> REQUIRED ACTION:
In the material below, find the line with "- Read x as" and the line with "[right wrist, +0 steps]", then output both and every line between them exactly, omitting pictures.
** Opening DATASET SECTION block **
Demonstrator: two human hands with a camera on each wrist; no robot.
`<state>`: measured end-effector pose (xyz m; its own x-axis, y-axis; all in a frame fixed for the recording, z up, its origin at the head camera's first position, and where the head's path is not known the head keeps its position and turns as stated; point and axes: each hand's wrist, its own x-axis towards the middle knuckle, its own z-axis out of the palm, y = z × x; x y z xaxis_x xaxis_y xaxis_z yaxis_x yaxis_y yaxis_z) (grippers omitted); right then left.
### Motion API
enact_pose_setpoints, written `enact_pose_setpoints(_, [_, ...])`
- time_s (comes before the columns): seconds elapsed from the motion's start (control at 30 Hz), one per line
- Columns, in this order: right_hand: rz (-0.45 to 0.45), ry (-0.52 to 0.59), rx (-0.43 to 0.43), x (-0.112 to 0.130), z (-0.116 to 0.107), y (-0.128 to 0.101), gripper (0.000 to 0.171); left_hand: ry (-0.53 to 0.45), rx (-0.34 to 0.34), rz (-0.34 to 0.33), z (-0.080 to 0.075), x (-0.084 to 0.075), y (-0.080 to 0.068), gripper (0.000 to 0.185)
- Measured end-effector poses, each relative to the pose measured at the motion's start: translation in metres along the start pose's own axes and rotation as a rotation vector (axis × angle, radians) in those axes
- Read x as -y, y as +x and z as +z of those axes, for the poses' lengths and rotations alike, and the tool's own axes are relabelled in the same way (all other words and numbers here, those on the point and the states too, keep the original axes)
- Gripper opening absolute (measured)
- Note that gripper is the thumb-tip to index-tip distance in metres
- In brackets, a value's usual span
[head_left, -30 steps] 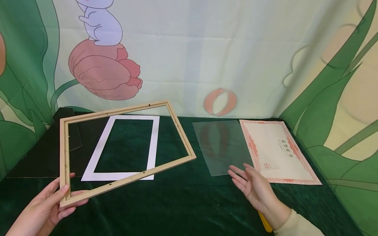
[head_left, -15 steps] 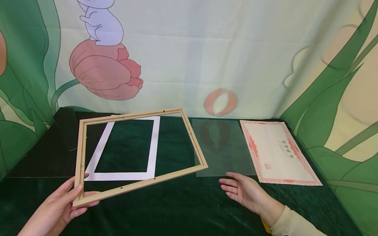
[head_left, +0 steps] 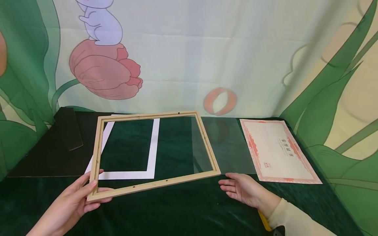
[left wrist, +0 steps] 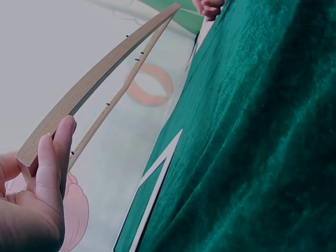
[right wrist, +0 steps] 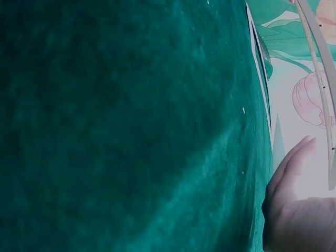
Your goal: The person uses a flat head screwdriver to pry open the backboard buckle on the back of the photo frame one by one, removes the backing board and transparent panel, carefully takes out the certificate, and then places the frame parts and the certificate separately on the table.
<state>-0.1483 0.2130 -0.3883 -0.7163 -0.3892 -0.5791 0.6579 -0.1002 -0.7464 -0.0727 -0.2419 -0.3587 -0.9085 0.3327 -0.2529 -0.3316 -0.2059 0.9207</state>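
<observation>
My left hand grips an empty wooden picture frame by its near left corner, thumb on top and fingers underneath. The frame is held tilted above the table, over part of a white mat and a clear sheet. In the left wrist view, fingers wrap the end of the wooden rail. My right hand is held out with relaxed fingers, holding nothing, just beside the frame's near right corner. The right wrist view shows that hand below the frame's rails.
A black backing board with a stand flap lies at the back left. A red-bordered certificate lies right of the clear sheet. Something yellow is partly hidden under the right wrist. Green velvet cloth covers the table; a printed curtain hangs behind.
My left hand has carried the frame rightward and levelled it somewhat, its far edge dropping. My right hand has shifted slightly left and stays loose. The things on the table have stayed put.
</observation>
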Motion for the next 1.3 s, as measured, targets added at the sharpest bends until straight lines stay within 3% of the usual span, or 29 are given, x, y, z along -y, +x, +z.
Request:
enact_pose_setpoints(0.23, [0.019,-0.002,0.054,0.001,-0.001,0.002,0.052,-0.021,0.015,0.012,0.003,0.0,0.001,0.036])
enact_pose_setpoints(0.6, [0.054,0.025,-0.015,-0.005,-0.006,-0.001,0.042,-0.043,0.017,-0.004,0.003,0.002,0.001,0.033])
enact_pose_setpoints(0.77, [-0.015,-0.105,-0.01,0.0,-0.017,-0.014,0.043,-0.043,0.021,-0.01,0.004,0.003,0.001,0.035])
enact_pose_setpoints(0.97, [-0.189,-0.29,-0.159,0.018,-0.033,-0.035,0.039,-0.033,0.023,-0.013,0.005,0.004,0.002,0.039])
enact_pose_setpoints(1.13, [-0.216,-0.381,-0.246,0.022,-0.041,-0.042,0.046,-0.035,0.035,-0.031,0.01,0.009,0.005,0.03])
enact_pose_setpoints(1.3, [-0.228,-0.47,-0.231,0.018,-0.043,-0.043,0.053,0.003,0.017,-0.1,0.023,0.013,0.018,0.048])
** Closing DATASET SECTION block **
> PROBLEM SOLUTION:
- Read x as -y, y as +x and z as +z of those axes, for the poses' lengths and rotations alike, and the tool's own axes are relabelled in the same way (all other words and numbers here, those on the point and the states too, keep the original axes)
- Gripper opening absolute (measured)
- Note that gripper is the thumb-tip to index-tip distance in metres
- In brackets, a value's usual span
[head_left, -30 steps] 
[head_left, -15 steps] 
[head_left, +0 steps] 
[left wrist, +0 steps] 
[right wrist, +0 steps] 

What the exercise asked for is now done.